Reputation: 185
Instructions given by Professor: 1. Using the list of countries by continent from World Atlas data, load in the countries.csv file into a pandas DataFrame and name this data set as countries. 2. Using the data available on Gapminder, load in the Income per person (GDP/capita, PPP$ inflation-adjusted) as a pandas DataFrame and name this data set as income. 3. Transform the data set to have years as the rows and countries as the columns. Show the head of this data set when it is loaded. 4. Graphically display the distribution of income per person across all countries in the world for any given year (e.g. 2000). What kind of plot would be best?
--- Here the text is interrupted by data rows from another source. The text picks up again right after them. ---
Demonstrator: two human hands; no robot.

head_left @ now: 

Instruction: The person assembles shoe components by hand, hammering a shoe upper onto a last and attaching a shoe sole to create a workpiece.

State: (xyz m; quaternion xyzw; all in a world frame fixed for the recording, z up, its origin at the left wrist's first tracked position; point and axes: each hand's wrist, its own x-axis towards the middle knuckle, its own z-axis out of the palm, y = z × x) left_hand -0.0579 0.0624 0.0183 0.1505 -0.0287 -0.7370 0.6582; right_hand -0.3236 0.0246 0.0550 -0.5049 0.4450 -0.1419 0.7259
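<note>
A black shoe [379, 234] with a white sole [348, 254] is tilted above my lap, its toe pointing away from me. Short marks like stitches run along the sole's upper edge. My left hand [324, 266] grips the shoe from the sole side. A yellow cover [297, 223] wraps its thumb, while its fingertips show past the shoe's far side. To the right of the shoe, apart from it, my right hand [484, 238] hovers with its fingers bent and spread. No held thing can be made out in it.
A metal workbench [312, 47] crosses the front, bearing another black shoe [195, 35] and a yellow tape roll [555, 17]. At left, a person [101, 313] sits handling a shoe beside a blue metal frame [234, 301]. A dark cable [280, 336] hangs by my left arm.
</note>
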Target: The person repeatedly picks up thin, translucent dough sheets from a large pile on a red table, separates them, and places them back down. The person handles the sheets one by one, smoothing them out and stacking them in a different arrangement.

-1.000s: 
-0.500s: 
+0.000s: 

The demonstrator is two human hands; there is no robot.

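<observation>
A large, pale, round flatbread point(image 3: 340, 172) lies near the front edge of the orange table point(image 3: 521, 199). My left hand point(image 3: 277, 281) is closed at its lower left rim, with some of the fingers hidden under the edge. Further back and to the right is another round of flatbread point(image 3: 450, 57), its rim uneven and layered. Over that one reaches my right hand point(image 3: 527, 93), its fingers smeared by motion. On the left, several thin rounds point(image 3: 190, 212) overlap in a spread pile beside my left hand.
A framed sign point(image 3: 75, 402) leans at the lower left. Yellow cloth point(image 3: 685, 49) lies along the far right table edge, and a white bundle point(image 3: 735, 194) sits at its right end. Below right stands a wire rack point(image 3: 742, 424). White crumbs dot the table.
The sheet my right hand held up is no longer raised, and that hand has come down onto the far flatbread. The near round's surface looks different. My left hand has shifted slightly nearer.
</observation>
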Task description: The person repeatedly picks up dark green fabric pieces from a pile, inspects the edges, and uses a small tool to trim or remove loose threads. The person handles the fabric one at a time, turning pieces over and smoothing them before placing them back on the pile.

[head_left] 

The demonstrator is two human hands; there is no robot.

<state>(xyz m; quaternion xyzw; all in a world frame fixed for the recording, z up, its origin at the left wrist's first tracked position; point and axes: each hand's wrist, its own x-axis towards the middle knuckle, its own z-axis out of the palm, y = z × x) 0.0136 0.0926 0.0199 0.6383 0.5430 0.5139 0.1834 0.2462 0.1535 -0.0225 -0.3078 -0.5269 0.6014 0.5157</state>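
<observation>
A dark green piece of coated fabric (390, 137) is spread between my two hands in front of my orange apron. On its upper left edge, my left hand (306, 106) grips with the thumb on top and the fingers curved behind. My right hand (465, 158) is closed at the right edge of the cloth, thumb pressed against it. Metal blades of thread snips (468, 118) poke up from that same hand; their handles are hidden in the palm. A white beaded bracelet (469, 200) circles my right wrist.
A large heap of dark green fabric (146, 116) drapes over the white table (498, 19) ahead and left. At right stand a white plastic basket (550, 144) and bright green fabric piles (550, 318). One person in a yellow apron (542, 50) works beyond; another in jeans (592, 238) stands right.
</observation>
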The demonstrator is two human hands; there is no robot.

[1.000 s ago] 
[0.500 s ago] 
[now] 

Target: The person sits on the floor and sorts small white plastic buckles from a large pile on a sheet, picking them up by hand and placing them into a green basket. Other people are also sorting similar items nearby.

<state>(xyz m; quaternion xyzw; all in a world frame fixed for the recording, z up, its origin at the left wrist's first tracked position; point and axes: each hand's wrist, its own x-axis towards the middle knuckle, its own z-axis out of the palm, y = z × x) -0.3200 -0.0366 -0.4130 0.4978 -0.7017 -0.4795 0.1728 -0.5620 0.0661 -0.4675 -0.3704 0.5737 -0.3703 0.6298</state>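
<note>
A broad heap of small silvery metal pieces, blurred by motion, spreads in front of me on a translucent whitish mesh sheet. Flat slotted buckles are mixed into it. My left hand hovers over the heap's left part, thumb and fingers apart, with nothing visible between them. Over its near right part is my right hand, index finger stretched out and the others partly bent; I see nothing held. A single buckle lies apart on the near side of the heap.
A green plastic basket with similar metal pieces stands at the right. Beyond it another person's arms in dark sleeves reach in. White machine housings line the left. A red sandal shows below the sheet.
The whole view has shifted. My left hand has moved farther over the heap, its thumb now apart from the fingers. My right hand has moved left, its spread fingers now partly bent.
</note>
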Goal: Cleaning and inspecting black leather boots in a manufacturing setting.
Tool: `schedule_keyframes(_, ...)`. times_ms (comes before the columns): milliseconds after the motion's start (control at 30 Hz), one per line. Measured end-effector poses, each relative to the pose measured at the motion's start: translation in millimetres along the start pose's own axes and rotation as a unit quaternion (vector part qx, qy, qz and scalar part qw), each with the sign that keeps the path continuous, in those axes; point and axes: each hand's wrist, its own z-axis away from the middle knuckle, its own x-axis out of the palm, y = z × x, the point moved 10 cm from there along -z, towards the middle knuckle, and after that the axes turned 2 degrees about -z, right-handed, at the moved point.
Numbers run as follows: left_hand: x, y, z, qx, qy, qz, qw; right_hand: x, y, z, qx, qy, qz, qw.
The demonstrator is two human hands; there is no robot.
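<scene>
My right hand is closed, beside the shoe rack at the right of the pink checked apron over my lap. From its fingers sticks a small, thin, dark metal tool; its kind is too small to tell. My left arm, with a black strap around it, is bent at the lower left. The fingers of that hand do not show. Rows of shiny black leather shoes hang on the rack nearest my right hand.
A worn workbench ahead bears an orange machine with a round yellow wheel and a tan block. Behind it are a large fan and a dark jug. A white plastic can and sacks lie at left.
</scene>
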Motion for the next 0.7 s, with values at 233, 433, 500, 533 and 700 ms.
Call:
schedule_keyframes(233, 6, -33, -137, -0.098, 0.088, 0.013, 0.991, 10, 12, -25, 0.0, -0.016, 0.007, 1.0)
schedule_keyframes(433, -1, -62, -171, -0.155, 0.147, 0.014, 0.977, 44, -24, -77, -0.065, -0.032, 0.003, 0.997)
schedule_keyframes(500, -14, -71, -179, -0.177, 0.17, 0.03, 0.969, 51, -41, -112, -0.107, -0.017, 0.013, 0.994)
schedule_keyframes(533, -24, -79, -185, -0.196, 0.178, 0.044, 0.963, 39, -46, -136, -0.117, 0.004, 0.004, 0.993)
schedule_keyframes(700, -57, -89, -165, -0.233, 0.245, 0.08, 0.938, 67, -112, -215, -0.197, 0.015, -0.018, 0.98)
In the code below, I have some of these tasks completed, but I'm having a hard time understanding how to acquire data from a DataFrame row. I want to be able to acquire data from a row and then plot it. It may seem like a trivial concept, but I've been at it for a while and need assistance please.
%matplotlib inline
import numpy as np
import pandas as pd
import matplotlib.pyplot as plt
countries = pd.read_csv('2014_data/countries.csv')
countries.head(n=3)
income = pd.read_excel('indicator gapminder gdp_per_capita_ppp.xlsx')
income = income.T
def graph_per_year(year):
stryear = str(year)
dfList = income[stryear].tolist()
graph_per_year(1801)
Upvotes: 0
Views: 356
Reputation: 116
To answer your first question, a bar graph with a year sector would be best. You'll have to keep countries on y axis and per capita income on y. And a dropdown perhaps to select a particular year for which the graph will change.
Upvotes: 0
Reputation: 738
Pandas uses three types of indexing.
If you are looking to use integer indexing, you will need to use .iloc
df_1
Out[5]:
consId fan-cnt
0 1155696024483 34.0
1 1155699007557 34.0
2 1155694005571 34.0
3 1155691016680 12.0
4 1155697016945 34.0
df_1.iloc[1,:] #go to the row with index 1 and select all the columns
Out[8]:
consId 1.155699e+12
fan-cnt 3.400000e+01
Name: 1, dtype: float64
And to go to a particular cell, you can use something along the following lines,
df_1.iloc[1][1]
Out[9]: 34.0
You need to go through the documentation for other types of indexing namely .ix
and .loc
as suggested by sohier-dane.
Upvotes: 1